Secondo Kohut, la risposta è
affermativa. Questa è un’ipotesi psicoanalitica? Si può dire di si,
perché tale ipotesi non sarebbe neppure esistita, senza la premessa della dipendenza
biologicamente determinata. Dunque tutto ciò che è psicoanalisi ha una radice
nella biologia (come anche il modello pulsionale di Freud).
Kohut prende
quindi in esame il concetto di dipendenza,
e ne analizza l’etimologia individuando tre aspetti; biologico, sociologico,
psicologico.
Biologico come rapporto tra due organismi. Il neonato è dipendente dalle
cure che riceve dall’adulto. Sociologico come rapporto tra due unità sociali.

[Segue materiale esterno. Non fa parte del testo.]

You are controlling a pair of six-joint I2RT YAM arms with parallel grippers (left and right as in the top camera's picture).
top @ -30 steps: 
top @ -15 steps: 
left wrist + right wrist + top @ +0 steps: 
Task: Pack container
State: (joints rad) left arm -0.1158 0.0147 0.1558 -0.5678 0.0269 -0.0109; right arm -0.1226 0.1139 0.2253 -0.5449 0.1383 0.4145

L’adulto, sviluppa solo
certe qualità in quanto membro della società ed è quindi dipendente da essa per
la sua sopravvivenza.
Psicologico:diciamo che alcuni pazienti hanno problemi di dipendenza o
che li sviluppano nel corso dell’analisi. Cosa intendiamo con dipendenza
psicologica?
Dal punto di vista psicoanalitico, le personalità oralmente
dipendenti desiderano perpetuare il rapporto con l’analista. Il termine dipendenza orale deriva
dall’osservazione psicoanalitica del paziente e costituisce un’astrazione sul
suo stato mentale. Ciò combacia con il concetto di regressione ovvero ritorno ad uno stato psicologico pregresso. Ma non si discute il fatto che il lattante è dipendente dalla madre, bensì se lo stato mentale del lattante corrisponde a quanto troviamo nell'analisi dei desideri rimossi di dipendenza di un analizzando adulto! Ovvero: lo stato mentale del lattante corrisponde allo stato mentale di un analizzando adulto con desideri rimossi di dipendenza?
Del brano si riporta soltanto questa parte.